### Directions
Needed from the data below: every line from the one with "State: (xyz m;" up to and including the one with "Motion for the", repeated exactly and with nothing else.

### The data

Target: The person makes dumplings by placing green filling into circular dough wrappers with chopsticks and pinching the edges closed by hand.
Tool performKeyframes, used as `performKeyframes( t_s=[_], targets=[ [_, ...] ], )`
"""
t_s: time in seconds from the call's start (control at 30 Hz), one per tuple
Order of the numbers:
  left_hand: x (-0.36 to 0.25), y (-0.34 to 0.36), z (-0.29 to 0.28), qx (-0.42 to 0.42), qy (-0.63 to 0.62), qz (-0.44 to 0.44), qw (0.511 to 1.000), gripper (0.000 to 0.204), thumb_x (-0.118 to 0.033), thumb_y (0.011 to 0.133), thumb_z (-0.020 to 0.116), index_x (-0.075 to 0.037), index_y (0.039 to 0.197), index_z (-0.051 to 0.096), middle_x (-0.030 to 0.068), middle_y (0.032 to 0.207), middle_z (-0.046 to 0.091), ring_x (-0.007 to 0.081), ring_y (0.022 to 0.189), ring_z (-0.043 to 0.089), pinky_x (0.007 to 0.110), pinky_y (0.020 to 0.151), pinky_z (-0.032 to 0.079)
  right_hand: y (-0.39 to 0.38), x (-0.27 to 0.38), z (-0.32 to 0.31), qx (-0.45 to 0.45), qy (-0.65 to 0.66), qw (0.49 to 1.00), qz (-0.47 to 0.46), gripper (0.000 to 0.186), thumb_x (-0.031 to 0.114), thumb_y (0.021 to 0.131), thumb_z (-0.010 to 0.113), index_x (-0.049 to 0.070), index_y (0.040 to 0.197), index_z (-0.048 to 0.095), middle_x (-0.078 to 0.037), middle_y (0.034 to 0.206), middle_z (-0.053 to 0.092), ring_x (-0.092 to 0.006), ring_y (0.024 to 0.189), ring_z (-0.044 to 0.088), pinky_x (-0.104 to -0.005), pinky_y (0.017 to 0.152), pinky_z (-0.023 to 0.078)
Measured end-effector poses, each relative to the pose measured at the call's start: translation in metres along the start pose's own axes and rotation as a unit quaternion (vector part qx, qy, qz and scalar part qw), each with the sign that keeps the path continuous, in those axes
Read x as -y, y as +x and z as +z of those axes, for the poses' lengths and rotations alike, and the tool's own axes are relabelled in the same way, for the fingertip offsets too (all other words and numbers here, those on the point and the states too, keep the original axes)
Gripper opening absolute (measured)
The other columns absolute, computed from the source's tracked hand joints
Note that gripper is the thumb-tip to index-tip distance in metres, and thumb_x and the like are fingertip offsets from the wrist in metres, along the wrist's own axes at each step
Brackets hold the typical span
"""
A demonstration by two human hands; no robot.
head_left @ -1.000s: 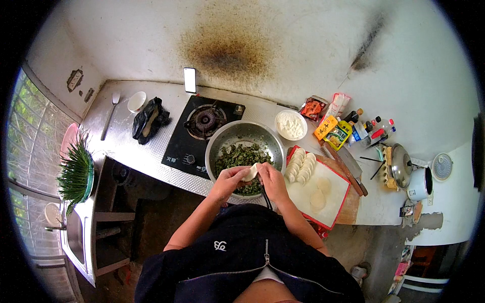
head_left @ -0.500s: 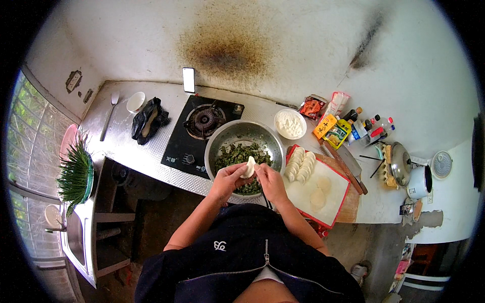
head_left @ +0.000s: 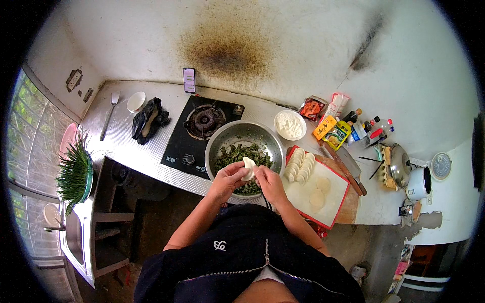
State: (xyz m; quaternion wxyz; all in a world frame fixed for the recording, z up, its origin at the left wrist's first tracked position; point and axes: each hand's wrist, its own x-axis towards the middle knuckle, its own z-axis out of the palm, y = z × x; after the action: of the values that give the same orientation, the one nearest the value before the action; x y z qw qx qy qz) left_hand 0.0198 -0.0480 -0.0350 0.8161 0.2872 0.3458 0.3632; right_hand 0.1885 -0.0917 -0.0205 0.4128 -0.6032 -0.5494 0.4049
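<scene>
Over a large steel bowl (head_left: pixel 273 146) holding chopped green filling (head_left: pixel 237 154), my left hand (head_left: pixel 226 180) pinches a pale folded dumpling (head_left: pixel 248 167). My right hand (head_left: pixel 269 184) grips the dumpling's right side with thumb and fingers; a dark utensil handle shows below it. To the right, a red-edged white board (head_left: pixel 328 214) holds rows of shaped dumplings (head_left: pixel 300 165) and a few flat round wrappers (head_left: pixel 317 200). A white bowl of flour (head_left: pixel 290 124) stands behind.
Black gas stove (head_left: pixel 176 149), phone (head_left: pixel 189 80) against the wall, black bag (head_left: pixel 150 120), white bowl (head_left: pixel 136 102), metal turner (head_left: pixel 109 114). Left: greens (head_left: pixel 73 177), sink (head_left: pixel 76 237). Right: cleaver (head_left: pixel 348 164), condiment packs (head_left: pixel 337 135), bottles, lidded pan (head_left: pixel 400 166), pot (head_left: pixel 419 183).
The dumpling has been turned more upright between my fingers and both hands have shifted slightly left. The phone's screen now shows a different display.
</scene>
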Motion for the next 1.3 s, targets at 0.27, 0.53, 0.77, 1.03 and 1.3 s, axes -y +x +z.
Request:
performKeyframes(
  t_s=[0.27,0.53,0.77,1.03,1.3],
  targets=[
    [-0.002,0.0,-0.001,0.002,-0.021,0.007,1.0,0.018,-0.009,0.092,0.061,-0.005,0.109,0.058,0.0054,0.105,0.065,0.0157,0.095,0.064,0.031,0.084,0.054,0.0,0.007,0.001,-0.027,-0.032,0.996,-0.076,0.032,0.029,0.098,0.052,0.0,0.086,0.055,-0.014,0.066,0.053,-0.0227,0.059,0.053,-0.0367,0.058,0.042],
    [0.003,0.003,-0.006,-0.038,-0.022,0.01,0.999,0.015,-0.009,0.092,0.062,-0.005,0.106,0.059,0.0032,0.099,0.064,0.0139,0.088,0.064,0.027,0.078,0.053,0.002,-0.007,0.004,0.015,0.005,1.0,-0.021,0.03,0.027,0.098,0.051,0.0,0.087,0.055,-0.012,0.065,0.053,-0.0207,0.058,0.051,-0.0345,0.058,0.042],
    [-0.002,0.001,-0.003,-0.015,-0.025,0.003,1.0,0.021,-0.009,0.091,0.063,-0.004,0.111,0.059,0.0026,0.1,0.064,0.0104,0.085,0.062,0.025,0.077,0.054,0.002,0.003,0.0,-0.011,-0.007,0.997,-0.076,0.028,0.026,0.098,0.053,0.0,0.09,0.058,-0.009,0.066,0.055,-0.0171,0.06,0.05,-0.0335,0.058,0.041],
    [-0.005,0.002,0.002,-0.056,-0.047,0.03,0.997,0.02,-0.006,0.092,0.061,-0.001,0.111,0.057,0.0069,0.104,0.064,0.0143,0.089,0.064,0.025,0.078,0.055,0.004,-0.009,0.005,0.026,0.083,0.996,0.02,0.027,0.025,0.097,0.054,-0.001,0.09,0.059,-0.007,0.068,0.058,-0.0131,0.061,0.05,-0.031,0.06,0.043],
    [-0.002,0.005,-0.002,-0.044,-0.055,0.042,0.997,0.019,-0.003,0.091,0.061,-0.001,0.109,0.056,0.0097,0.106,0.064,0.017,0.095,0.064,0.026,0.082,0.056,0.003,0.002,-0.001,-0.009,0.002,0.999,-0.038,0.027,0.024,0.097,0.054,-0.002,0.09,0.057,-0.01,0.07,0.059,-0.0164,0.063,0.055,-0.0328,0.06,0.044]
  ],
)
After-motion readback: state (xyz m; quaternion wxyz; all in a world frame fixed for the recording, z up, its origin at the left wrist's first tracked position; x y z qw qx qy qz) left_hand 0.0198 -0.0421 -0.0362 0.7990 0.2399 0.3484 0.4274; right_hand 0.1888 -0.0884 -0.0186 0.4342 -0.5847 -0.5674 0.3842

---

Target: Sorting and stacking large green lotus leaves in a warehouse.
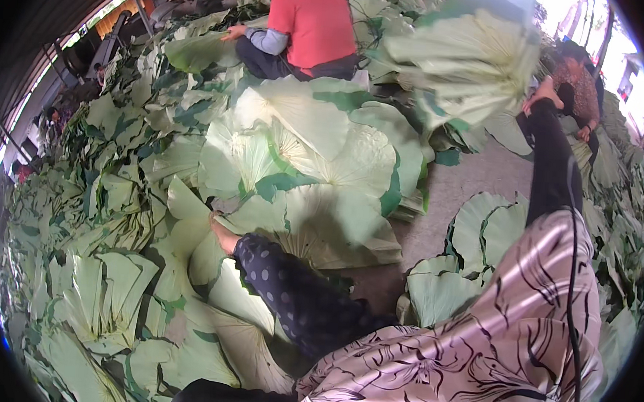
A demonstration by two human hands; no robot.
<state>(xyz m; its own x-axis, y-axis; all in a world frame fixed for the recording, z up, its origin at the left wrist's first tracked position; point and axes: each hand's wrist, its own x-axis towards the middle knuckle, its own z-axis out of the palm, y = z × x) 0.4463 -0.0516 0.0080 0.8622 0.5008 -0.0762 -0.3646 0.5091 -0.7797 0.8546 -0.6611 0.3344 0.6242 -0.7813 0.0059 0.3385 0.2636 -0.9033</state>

### Answer for this exercise
State: (xyz m; quaternion wxyz; all in a world frame fixed for the recording, z up, its origin at the left wrist's first tracked position; point and axes: each hand's wrist, its own x-axis towards the middle knuckle, its own z-axis out of the palm, y = z × x; after the action: of the values that give the same orientation, the one nearest the value before the action; x y z qw qx qy qz) left_hand 0.0198 -0.0480 -0.0350 0.8161 0.2872 0.3458 0.3632; right_hand 0.1885 -0.0917 -0.0205 0.4128 -0.6032 -0.5494 0.4049
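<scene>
Over a large steel bowl (head_left: pixel 273 146) holding chopped green filling (head_left: pixel 237 154), my left hand (head_left: pixel 226 180) pinches a pale folded dumpling (head_left: pixel 248 167). My right hand (head_left: pixel 269 184) grips the dumpling's right side with thumb and fingers; a dark utensil handle shows below it. To the right, a red-edged white board (head_left: pixel 328 214) holds rows of shaped dumplings (head_left: pixel 300 165) and a few flat round wrappers (head_left: pixel 317 200). A white bowl of flour (head_left: pixel 290 124) stands behind.
Black gas stove (head_left: pixel 176 149), phone (head_left: pixel 189 80) against the wall, black bag (head_left: pixel 150 120), white bowl (head_left: pixel 136 102), metal turner (head_left: pixel 109 114). Left: greens (head_left: pixel 73 177), sink (head_left: pixel 76 237). Right: cleaver (head_left: pixel 348 164), condiment packs (head_left: pixel 337 135), bottles, lidded pan (head_left: pixel 400 166), pot (head_left: pixel 419 183).
The dumpling has been turned more upright between my fingers and both hands have shifted slightly left. The phone's screen now shows a different display.
</scene>
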Motion for the next 1.3 s, targets at 0.27, 0.53, 0.77, 1.03 and 1.3 s, axes -y +x +z.

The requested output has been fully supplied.